AIM OF THE TASK: Among the entries below, please repeat exactly and only the lines from the line containing "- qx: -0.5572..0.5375" to the line containing "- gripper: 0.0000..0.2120", both lines included.

THE DATA:
- Opening Delimiter -

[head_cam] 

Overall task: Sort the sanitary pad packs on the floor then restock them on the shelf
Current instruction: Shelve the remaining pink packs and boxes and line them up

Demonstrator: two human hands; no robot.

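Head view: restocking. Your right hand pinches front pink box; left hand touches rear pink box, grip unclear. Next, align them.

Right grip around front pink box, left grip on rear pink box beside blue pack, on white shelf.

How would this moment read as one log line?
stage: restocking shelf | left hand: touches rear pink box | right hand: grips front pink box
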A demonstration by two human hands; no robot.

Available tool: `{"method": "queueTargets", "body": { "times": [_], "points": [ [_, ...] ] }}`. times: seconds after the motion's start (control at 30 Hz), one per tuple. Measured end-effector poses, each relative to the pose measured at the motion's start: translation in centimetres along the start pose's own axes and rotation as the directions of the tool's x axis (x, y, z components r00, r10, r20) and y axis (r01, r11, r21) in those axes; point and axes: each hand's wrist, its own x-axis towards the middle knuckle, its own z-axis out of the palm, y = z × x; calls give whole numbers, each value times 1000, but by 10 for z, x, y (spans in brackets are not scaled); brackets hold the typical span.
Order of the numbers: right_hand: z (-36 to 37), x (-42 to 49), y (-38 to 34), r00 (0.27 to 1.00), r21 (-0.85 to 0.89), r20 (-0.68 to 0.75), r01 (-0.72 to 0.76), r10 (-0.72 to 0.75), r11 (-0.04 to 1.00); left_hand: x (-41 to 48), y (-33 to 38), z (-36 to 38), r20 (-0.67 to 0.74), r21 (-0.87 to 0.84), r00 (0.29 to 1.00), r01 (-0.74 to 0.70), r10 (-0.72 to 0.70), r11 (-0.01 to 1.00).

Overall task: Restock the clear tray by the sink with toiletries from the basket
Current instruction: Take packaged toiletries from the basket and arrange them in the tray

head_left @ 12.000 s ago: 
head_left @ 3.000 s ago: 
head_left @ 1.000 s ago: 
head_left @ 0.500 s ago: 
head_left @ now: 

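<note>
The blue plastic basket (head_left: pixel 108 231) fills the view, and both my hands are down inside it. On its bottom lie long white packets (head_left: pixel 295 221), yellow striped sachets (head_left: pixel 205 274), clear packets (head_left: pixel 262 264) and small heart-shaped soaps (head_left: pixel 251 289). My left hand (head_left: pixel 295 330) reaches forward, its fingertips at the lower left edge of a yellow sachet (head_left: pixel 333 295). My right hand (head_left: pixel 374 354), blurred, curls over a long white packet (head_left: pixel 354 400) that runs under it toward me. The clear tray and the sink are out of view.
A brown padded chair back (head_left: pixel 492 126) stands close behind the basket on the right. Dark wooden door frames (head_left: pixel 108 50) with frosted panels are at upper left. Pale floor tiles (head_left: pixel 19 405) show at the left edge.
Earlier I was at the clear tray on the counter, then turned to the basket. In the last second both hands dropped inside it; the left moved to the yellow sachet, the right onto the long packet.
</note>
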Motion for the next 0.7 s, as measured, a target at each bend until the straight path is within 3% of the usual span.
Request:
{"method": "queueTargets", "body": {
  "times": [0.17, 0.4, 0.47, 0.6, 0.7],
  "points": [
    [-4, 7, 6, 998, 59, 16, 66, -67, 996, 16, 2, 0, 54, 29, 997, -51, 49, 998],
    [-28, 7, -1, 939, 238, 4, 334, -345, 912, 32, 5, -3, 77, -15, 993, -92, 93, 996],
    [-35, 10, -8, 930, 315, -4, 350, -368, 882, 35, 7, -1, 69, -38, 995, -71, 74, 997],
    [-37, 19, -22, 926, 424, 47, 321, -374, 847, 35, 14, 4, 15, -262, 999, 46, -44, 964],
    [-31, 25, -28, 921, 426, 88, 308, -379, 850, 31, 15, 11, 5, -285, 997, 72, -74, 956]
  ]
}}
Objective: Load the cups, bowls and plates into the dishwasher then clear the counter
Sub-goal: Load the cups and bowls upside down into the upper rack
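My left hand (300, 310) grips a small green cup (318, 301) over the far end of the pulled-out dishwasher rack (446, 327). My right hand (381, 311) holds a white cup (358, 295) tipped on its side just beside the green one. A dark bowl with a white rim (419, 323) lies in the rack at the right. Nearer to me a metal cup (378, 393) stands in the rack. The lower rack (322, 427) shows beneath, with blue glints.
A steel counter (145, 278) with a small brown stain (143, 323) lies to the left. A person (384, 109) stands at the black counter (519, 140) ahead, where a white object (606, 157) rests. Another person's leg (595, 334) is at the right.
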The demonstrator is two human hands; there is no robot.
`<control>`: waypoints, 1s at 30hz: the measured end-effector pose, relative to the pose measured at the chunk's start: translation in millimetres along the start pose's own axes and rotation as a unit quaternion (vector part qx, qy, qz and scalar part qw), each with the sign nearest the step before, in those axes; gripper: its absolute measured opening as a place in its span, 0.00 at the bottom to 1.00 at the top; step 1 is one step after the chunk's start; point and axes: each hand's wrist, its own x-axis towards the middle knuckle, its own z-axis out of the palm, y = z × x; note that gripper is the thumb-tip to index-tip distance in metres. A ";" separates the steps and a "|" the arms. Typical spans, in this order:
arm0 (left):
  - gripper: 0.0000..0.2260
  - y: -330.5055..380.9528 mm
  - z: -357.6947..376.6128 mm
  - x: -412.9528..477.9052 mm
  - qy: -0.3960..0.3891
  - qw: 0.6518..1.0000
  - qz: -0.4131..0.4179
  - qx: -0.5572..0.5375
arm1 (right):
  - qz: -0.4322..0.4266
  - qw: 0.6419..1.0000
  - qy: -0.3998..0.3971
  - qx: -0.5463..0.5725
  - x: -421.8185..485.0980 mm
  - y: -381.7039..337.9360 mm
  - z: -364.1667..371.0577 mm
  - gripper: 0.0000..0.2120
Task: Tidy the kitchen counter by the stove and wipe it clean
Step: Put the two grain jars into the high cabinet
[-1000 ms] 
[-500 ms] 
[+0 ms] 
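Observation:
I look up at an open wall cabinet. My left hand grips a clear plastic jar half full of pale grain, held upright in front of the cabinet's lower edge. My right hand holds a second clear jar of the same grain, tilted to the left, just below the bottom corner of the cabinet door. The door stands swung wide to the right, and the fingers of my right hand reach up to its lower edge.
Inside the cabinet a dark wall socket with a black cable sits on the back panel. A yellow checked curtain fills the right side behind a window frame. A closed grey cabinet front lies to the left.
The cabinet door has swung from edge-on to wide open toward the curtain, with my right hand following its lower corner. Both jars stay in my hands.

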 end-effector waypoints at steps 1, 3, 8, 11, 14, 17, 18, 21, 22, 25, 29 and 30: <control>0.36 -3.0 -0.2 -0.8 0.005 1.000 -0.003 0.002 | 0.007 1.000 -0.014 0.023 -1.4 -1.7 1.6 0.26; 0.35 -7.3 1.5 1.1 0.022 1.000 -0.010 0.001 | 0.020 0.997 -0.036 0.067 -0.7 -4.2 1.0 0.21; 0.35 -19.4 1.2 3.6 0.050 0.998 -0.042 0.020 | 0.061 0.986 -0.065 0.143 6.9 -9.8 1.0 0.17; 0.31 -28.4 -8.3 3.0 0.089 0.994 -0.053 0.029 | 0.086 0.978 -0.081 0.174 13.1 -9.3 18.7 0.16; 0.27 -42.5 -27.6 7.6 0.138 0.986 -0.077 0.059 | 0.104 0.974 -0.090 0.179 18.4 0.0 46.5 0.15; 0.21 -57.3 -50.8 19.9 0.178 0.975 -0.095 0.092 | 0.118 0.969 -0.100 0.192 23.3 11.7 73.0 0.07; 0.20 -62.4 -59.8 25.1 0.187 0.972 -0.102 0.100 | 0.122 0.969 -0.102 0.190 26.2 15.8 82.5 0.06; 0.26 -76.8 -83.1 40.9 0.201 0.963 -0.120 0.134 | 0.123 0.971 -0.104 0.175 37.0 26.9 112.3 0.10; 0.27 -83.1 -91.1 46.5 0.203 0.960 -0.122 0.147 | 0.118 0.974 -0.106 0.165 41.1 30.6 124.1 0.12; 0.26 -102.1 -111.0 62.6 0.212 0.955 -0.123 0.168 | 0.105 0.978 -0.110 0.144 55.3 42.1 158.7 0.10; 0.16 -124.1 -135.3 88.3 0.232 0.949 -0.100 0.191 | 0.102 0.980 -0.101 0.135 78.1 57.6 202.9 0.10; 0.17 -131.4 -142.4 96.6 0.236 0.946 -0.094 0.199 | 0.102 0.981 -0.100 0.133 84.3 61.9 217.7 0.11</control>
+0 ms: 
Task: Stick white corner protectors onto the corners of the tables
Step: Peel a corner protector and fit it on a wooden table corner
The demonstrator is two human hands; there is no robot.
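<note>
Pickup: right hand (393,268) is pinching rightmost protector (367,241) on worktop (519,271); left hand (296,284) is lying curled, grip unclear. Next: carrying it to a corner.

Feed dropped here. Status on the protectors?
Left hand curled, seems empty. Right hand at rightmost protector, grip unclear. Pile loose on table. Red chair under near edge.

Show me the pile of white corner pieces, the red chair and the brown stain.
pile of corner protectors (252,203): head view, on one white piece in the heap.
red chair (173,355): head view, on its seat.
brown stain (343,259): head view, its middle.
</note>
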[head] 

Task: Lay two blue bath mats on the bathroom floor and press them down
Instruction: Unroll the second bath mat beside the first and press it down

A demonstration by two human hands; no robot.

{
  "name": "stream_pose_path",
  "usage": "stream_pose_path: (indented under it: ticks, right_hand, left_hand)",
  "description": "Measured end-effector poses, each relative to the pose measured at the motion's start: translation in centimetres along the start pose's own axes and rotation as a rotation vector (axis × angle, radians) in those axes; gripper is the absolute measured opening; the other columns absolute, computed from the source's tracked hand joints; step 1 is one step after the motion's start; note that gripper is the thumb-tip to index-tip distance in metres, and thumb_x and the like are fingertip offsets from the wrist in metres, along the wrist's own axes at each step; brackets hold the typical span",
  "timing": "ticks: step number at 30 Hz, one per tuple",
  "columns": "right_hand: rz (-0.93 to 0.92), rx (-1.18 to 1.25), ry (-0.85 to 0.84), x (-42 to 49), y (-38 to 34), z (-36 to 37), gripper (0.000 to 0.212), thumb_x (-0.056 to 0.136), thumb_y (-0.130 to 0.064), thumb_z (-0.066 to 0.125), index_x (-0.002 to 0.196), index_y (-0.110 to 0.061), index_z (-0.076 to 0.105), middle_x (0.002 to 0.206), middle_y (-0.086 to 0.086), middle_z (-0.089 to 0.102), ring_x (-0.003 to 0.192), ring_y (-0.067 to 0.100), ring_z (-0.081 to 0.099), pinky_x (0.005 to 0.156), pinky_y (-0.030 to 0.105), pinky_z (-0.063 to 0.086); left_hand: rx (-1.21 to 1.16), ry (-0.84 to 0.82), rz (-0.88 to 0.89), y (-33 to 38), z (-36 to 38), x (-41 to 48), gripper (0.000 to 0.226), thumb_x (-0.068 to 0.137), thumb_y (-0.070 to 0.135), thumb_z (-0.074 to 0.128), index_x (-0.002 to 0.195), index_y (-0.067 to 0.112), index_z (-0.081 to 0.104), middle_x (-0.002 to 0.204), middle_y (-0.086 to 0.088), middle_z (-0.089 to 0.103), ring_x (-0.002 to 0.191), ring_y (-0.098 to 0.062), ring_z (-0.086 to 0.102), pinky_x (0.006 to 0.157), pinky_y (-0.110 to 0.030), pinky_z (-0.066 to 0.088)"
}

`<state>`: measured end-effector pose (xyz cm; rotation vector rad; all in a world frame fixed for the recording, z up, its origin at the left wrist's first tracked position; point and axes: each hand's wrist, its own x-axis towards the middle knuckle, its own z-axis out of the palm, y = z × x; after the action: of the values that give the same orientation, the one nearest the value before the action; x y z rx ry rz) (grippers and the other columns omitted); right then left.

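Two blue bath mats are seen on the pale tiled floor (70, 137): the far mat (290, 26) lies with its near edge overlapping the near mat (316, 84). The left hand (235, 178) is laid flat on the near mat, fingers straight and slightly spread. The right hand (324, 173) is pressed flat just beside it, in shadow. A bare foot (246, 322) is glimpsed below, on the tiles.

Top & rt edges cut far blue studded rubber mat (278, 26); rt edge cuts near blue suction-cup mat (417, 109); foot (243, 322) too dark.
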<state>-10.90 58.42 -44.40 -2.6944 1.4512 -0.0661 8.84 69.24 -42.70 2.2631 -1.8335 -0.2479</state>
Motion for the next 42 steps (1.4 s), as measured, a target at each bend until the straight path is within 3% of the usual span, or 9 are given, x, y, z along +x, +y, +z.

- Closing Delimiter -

RESPONSE BOX:
  - qx: -0.5572..0.5375
arm1 (right):
  - qz: -0.4322..0.4266
  - qw: 0.6419..1.0000
  - qy: -0.3998..0.3971
  - qx: -0.5463..0.5725
  - x: -421.8185..485.0980 mm
  - y: -381.7039..337.9360 mm
  - z: -364.1667..371.0577 mm
  - gripper: 0.0000..0.2120

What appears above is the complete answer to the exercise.